_Directions_
Reproduce word for word the lines between those holding "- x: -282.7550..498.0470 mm" and "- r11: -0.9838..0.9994", inclusive, and nothing else from the data below.

[Entries provided — start]

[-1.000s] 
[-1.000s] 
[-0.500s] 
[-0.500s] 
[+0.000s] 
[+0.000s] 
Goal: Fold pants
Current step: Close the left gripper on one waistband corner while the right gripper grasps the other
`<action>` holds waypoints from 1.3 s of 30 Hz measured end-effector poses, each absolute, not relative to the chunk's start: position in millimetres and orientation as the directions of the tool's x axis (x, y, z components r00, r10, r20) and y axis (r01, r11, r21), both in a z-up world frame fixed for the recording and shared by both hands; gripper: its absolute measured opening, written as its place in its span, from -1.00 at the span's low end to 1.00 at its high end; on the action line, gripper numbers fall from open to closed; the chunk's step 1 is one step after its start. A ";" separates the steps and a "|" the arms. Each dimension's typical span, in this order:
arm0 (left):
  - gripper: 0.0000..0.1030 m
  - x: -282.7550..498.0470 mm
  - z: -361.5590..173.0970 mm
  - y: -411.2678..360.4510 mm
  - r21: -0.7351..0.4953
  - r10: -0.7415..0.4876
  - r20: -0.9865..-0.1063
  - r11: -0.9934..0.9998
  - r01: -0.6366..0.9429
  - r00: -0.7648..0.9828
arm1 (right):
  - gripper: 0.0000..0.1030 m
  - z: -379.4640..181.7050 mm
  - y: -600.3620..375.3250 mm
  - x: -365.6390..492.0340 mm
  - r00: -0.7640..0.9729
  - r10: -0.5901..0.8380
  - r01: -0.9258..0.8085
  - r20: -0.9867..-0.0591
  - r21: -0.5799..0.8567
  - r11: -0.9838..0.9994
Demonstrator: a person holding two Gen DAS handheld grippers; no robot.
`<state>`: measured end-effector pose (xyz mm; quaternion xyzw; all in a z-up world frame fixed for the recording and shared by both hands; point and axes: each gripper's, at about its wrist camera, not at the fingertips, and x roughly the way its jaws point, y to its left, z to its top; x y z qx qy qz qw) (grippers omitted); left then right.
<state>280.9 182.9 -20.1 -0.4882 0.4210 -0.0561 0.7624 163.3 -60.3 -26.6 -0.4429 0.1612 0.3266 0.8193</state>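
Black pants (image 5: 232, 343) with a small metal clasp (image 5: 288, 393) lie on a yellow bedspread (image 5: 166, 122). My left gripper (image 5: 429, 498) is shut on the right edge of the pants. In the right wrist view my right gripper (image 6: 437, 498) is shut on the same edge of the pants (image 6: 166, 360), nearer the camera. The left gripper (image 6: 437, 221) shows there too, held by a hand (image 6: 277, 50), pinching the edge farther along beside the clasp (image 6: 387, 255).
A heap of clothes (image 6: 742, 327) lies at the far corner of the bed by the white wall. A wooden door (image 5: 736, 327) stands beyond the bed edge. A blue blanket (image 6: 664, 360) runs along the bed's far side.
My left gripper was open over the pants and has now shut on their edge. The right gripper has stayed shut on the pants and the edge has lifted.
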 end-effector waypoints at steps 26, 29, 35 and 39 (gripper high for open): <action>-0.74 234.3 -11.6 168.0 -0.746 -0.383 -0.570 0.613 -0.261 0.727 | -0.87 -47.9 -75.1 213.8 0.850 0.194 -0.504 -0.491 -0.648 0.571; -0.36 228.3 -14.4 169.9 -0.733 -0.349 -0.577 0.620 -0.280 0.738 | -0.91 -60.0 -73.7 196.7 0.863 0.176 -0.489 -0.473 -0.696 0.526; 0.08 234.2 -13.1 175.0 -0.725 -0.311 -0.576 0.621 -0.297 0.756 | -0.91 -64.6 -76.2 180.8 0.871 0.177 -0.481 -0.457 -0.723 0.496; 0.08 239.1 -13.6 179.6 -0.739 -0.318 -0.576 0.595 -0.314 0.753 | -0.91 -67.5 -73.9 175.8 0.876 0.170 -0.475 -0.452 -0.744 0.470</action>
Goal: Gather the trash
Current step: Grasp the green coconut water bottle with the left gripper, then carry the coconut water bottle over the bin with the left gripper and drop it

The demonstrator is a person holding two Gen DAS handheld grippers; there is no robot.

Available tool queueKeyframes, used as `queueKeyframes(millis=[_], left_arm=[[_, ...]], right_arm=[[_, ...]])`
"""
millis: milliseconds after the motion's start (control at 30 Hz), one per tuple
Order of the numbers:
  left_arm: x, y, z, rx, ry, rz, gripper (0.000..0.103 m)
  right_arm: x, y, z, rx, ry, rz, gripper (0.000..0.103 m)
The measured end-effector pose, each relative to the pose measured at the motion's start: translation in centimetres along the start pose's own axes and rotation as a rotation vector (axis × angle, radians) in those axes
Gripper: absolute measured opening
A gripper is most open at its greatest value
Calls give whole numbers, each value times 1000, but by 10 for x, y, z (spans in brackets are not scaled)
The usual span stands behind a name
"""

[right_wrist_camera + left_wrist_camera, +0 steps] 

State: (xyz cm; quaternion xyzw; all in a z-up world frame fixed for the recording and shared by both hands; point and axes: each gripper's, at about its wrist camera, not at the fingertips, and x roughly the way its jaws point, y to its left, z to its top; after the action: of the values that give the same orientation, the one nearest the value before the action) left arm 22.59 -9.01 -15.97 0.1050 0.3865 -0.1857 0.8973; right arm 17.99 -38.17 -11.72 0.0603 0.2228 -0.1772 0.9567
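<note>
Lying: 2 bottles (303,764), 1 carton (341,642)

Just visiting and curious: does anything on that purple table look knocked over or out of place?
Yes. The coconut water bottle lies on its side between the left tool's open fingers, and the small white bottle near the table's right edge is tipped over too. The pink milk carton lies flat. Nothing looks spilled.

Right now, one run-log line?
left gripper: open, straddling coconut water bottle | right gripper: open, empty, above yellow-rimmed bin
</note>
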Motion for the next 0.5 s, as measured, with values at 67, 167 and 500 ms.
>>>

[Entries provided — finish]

_Solution to the exercise_
  - x: -282.7550..498.0470 mm
  - z: -361.5590..173.0970 mm
  - y: -411.2678..360.4510 mm
  - r21: -0.7351..0.4953
  - r10: -0.7415..0.4876
  - r20: -0.9865..-0.1063
  - r11: -0.9934..0.9998
  - r01: -0.6366..0.9429
  - r00: -0.7648..0.9828
arm1 (right):
  - gripper: 0.0000..0.1030 m
  - z: -379.4640..181.7050 mm
  - y: -600.3620..375.3250 mm
  - x: -365.6390..492.0340 mm
  - r00: -0.7640..0.9729
  - r10: -0.5901..0.8380
  - r01: -0.9258..0.8085
  - r20: -0.9867..-0.0591
  - r21: -0.5799..0.8567
  - r11: -0.9838..0.9994

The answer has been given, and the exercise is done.